Variability in Motivational Feedback Systems during Learning with Intelligent Tutoring Systems (ITS): Exploratory Opportunities Using Big Data At-Scale —Task Leads: PI Christian Mueller, Leigh Harrell Wiilliams, Stephen Fancsali & Steve Ritter, 1The University of Memphis and 2Carnegie Learning

In the present project, we will build on previous work examining the role of motivation, metacognition and self-regulation in student learning with intelligent tutoring systems (e.g., LearnLab, Carnegie Mellon University, Metacognition and Motivation Research Thrust) by exploring how variations in message delivery (e.g., content, mechanism, timing, etc.) impact student learning during engagement with intelligent tutoring systems. Primarily, we will do this in two phases. Phase I will serve as discovery to gain a better understanding of the existing literature as it pertains to how motivational messages are delivered to students during learning with intelligent tutoring systems (e.g., Bernacki, Aleven, & Nokes-Malach, 2014). Additionally, archived data (e.g., DataShop, Ritter, Anderson, Koedinger, & Corbett, 2007) will also be explored to assess whether additional analyses can inform study design in Phase II of the project. Drawing from our findings of the literature search and exploration of archived data in Phase I, in Phase II we will design a small pilot study and then a larger study based on pilot study findings to explore how motivational message delivery (i.e., content, timing, message/no message, etc.) may differentially impact students during learning with intelligent tutoring systems.

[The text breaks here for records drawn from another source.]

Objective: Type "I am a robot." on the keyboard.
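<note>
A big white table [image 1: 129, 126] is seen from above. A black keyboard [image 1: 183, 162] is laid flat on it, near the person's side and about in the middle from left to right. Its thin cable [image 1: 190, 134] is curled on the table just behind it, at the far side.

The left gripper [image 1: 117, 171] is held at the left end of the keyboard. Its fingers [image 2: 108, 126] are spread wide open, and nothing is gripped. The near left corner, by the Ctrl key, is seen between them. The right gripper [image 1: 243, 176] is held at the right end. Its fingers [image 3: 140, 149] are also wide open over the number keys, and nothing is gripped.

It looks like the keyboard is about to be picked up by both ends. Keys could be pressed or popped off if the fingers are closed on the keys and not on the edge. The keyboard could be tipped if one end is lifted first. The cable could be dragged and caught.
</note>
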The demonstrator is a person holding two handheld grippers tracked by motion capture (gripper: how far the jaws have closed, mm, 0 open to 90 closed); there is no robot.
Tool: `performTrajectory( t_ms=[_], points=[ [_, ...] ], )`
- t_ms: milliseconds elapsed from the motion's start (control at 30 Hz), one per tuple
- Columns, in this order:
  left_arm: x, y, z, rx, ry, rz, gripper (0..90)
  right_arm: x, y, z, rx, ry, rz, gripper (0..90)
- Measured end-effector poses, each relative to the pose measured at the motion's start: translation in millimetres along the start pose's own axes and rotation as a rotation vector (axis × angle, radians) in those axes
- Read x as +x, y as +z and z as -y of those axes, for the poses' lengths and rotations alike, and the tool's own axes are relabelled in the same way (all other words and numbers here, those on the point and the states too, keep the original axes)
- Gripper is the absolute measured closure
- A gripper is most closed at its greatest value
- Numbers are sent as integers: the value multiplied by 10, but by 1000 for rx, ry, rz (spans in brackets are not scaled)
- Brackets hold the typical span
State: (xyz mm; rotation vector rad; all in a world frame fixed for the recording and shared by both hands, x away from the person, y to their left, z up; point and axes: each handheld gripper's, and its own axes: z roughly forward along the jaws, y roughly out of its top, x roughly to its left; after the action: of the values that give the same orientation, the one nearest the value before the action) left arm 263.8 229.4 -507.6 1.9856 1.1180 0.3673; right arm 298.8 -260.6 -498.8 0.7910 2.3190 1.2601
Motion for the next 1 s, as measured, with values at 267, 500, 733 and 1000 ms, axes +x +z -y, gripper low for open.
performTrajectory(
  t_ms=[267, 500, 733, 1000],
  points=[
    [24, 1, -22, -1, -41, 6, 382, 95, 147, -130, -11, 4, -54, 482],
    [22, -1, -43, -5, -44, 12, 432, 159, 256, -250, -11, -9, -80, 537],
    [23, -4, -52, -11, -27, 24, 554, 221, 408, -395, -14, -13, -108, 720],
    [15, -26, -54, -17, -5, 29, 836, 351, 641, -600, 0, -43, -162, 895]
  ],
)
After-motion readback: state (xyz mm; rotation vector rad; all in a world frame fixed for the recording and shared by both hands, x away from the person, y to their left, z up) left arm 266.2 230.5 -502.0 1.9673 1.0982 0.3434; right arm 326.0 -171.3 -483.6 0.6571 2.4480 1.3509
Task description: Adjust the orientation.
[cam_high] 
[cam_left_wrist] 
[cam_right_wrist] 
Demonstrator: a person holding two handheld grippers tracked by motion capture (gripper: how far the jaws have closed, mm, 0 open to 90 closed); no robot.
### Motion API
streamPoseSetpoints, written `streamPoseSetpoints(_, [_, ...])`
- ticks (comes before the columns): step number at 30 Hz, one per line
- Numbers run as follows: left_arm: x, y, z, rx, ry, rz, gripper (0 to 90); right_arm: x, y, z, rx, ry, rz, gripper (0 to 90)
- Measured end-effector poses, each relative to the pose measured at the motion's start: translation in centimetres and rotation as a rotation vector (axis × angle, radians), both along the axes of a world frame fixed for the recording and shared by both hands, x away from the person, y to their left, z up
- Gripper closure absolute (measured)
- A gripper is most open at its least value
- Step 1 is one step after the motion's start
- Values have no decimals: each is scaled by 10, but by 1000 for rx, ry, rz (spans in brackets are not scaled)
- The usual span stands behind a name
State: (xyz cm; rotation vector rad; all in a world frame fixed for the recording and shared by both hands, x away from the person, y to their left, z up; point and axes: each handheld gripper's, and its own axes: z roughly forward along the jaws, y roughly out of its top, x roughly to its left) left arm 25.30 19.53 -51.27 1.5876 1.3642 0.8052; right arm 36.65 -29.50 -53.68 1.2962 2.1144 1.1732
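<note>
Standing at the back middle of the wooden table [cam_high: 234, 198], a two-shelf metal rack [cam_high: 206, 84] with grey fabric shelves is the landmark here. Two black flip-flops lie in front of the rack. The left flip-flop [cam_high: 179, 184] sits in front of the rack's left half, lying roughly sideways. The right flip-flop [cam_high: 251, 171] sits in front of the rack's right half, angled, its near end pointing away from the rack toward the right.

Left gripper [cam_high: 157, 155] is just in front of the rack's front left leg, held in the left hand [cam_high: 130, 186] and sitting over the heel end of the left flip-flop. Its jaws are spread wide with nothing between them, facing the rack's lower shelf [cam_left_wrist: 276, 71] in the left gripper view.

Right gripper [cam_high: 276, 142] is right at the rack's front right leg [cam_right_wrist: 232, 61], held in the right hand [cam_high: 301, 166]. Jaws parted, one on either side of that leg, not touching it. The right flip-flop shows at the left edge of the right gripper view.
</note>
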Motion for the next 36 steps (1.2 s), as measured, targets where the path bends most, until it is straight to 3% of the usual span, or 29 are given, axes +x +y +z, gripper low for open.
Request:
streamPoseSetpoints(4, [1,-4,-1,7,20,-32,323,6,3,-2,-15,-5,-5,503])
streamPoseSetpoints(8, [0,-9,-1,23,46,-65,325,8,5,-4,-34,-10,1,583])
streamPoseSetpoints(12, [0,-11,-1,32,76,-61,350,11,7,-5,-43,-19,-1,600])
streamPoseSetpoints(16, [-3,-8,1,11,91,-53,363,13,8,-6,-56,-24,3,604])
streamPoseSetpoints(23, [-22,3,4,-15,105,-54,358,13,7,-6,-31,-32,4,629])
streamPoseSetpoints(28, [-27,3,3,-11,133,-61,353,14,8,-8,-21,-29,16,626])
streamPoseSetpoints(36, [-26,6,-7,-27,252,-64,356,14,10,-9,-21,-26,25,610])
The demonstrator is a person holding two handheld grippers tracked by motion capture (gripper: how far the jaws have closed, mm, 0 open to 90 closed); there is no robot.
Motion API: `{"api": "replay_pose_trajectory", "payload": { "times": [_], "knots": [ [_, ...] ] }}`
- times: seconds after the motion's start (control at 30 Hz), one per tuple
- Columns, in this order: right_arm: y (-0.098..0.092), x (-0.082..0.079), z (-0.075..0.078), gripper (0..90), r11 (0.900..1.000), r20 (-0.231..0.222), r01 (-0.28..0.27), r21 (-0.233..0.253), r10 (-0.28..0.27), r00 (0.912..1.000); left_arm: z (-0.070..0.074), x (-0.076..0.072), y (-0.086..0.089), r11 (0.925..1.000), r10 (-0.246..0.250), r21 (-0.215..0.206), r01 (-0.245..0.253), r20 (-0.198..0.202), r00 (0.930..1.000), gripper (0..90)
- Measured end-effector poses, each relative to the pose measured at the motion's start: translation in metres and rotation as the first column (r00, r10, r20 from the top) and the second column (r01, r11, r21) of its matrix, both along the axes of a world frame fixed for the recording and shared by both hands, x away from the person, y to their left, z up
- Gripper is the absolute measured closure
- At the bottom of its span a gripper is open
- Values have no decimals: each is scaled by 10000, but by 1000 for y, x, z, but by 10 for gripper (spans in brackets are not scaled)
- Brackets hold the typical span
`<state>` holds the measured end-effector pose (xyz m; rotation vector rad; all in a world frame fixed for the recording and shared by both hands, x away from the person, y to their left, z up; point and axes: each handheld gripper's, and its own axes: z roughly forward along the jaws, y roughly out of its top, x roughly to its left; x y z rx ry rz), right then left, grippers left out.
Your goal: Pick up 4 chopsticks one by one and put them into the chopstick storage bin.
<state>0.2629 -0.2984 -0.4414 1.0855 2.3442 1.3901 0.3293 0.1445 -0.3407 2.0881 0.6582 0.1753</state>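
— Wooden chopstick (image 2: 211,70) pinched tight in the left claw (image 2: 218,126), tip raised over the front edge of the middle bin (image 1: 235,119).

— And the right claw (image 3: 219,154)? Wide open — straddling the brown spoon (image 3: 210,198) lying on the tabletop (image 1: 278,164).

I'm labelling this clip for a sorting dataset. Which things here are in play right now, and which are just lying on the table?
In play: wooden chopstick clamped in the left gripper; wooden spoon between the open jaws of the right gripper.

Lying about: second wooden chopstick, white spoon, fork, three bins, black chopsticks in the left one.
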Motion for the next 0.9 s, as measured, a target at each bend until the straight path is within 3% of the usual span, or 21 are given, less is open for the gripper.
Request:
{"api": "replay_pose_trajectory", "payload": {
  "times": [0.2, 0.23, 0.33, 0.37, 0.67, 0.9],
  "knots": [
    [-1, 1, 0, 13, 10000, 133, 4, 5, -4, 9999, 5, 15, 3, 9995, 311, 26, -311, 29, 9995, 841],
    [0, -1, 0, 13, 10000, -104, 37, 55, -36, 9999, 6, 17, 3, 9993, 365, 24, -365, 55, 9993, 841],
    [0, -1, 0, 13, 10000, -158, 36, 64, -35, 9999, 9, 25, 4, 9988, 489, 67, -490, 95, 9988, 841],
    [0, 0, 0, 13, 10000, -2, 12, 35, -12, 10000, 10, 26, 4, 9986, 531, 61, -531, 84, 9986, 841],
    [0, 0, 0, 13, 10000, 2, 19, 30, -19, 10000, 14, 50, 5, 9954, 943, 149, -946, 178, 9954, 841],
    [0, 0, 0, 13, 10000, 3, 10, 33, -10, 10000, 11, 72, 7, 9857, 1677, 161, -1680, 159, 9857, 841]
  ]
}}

Exploring and Assessing the Development of Students’ Argumentative Writing Skills —Task Leads: PI-John Sabatini, Art Graesser, Xiangen Hu and Vasile Rus , The University of Memphis

We aim to develop new capabilities for using online, collaborative environments to facilitate the development of student argumentation (critical discussion) skills and identify malleable factors that influence students’ progress in writing at the middle school level. We will use scenario-based assessment tasks (Sabatini, O’Reilly, Weeks & Wang, 2019) to evaluate students’ argumentative writing skills as outcomes. The evidence derived from our research will provide actionable information about the malleable factors that promote the development of middle school students’ argumentative writing skills, useful for instructional development projects.